EXTRACTED DATA:
╭──

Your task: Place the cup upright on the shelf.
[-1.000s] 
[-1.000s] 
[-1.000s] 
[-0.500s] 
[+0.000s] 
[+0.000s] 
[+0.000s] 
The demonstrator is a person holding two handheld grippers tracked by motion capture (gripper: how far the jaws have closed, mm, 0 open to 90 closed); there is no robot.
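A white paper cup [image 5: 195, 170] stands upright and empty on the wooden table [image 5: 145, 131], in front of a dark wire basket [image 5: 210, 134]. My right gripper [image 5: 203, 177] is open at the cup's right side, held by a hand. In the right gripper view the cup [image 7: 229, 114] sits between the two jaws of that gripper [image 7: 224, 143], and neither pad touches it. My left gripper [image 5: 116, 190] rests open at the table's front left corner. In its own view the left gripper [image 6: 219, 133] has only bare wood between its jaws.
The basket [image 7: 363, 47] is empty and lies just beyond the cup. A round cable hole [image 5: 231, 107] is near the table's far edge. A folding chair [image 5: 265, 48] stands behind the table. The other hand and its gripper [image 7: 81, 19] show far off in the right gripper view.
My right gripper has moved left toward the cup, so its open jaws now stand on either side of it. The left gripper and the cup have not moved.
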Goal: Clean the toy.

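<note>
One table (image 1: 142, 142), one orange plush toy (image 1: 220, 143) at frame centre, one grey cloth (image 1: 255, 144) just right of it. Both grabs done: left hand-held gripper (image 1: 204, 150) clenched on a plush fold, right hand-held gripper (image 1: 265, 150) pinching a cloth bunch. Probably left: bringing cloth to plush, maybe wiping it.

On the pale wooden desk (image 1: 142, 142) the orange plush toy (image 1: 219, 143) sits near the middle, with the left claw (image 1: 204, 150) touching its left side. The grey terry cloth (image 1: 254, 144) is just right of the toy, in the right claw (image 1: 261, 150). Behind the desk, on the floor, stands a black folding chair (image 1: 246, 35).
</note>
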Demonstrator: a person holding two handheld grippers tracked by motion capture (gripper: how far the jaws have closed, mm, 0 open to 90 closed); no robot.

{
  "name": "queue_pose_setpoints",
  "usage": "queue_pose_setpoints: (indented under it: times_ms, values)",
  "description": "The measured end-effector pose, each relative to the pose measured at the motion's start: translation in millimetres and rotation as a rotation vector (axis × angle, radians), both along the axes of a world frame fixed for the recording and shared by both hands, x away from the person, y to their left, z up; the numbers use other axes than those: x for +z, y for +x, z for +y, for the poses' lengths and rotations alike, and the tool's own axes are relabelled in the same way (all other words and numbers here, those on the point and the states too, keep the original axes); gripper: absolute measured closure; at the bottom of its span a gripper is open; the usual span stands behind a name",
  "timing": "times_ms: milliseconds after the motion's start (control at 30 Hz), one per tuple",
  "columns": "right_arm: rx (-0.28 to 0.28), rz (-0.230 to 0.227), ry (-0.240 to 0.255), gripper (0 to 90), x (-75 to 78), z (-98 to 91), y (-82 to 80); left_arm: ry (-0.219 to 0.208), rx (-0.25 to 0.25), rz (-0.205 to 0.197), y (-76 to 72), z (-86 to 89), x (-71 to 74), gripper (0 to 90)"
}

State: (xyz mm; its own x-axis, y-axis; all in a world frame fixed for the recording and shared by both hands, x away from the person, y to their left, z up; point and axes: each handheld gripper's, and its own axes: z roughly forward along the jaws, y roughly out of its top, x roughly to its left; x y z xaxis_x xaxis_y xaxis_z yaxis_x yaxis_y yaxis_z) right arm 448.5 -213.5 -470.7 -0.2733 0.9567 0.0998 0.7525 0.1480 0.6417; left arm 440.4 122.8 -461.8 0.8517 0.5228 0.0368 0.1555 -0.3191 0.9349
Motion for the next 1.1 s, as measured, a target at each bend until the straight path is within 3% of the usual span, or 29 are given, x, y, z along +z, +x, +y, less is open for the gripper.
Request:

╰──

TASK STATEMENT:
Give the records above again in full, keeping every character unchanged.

PROBLEM SOLUTION:
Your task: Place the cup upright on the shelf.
[-1.000s] 
[-1.000s] 
[-1.000s] 
[-0.500s] 
[+0.000s] 
[+0.000s] 
[+0.000s] 
The demonstrator is a person holding two handheld grippers tracked by motion capture (gripper: how far the jaws have closed, mm, 0 open to 90 closed); there is no robot.
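A white paper cup [image 5: 195, 170] stands upright and empty on the wooden table [image 5: 145, 131], in front of a dark wire basket [image 5: 210, 134]. My right gripper [image 5: 203, 177] is open at the cup's right side, held by a hand. In the right gripper view the cup [image 7: 229, 114] sits between the two jaws of that gripper [image 7: 224, 143], and neither pad touches it. My left gripper [image 5: 116, 190] rests open at the table's front left corner. In its own view the left gripper [image 6: 219, 133] has only bare wood between its jaws.
The basket [image 7: 363, 47] is empty and lies just beyond the cup. A round cable hole [image 5: 231, 107] is near the table's far edge. A folding chair [image 5: 265, 48] stands behind the table. The other hand and its gripper [image 7: 81, 19] show far off in the right gripper view.
My right gripper has moved left toward the cup, so its open jaws now stand on either side of it. The left gripper and the cup have not moved.
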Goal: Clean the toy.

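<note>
One table (image 1: 142, 142), one orange plush toy (image 1: 220, 143) at frame centre, one grey cloth (image 1: 255, 144) just right of it. Both grabs done: left hand-held gripper (image 1: 204, 150) clenched on a plush fold, right hand-held gripper (image 1: 265, 150) pinching a cloth bunch. Probably left: bringing cloth to plush, maybe wiping it.

On the pale wooden desk (image 1: 142, 142) the orange plush toy (image 1: 219, 143) sits near the middle, with the left claw (image 1: 204, 150) touching its left side. The grey terry cloth (image 1: 254, 144) is just right of the toy, in the right claw (image 1: 261, 150). Behind the desk, on the floor, stands a black folding chair (image 1: 246, 35).
</note>
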Demonstrator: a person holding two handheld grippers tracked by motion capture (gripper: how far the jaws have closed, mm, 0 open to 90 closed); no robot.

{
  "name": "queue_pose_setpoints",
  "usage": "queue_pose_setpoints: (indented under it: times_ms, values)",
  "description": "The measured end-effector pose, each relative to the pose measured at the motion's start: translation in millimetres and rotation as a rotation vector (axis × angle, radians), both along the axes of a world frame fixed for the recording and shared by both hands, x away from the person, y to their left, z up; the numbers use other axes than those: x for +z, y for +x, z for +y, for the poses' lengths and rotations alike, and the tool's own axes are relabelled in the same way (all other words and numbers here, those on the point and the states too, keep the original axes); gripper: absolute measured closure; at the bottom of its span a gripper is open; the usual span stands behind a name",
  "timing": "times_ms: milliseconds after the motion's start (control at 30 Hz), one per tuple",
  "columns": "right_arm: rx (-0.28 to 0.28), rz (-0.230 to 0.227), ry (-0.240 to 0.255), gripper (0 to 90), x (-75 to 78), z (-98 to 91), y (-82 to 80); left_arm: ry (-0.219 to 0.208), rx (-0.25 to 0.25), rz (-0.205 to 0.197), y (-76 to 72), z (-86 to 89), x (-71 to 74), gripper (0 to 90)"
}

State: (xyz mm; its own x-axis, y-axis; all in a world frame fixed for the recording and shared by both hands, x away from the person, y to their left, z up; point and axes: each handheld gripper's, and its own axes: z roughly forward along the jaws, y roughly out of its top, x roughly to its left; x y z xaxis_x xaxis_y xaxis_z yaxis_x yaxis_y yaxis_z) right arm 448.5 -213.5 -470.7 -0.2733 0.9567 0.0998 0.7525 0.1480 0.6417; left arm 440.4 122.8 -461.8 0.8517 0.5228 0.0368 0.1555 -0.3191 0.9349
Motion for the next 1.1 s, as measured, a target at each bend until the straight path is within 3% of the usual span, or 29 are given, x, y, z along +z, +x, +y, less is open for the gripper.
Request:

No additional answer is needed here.